En moyenne, les femmes médecins remplacent 2,7 ans¹ après l'internat ou après une période hospitalière de 2 ans. Ce décalage dans l'entrée de la vie professionnelle est-il une force ou une contrainte si l'on veut tomber enceinte ?

Le remplacement médical, plus encore que les autres, est probablement une période professionnelle sensible où l’anticipation compte énormément pour bien vivre sa grossesse.

S’engager pour remplacer alors que l’on se sait déjà enceinte à un terme avancé peut toujours représenter un risque de ne pouvoir honorer pleinement son contrat. Il faut donc être prudente dans ses engagements.

 

Mais en s’organisant à l’avance, le remplacement a l’avantage d’être plus malléable que l’exercice libéral installé.
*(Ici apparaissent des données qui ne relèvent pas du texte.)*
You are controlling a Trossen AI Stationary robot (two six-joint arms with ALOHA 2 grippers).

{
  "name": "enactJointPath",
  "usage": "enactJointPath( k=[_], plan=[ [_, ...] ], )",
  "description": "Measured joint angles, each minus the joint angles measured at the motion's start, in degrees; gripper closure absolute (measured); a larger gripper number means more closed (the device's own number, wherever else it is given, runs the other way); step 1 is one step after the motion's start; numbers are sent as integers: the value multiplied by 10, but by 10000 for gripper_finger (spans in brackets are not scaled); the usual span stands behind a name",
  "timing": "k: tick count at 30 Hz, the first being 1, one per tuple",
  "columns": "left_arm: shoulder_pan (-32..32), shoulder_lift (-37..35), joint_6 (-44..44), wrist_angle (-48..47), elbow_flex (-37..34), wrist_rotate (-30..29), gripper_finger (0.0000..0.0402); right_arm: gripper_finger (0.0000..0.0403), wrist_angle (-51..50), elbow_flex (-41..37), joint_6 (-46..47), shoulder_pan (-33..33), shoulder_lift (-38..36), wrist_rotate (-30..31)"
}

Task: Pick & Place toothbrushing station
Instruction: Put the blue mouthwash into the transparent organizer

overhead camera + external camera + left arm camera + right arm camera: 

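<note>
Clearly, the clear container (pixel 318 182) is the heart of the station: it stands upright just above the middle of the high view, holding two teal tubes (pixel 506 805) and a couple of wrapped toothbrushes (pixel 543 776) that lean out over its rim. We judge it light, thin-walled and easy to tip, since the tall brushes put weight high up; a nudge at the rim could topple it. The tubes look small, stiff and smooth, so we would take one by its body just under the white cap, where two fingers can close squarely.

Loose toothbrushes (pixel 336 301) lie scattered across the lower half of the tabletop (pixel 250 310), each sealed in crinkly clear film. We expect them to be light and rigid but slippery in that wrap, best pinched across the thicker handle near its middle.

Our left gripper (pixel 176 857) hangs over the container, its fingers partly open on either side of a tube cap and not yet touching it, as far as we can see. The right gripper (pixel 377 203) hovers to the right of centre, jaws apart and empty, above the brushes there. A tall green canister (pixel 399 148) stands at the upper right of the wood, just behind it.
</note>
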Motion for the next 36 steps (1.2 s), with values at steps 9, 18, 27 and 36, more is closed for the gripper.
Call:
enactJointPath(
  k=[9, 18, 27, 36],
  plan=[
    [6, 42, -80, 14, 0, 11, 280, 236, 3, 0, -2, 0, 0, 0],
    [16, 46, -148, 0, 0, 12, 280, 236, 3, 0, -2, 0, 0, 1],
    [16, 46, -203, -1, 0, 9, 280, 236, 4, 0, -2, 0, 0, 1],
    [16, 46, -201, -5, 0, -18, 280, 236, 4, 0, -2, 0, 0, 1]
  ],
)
Cécile, gynéco-obstétricienne de 33 ans et mère de 2 enfants, voit clairement un avantage financier à être remplaçante « free-lance » plutôt qu’installée en libéral. Elle s’explique : « Comme je remplaçais, je n'avais aucune charge liée au cabinet (ni loyer, ni électricité, ni assurances…) ! Comme libérale installée, j’aurais dû payer minimum 4 000 €/mois là où je comptais bosser. Or la Caisse primaire d'assurance maladie (CPAM) ne me versait que 8 000 € environ pour tout le congé mat’. Comment aurais-je pu couvrir mes charges ? J’ai donc avancé mon projet de grossesse pendant mes remplas avant de signer pour l'installation. »

Source: 

¹Atlas de la démographie médicale en France, CNOM, 2013.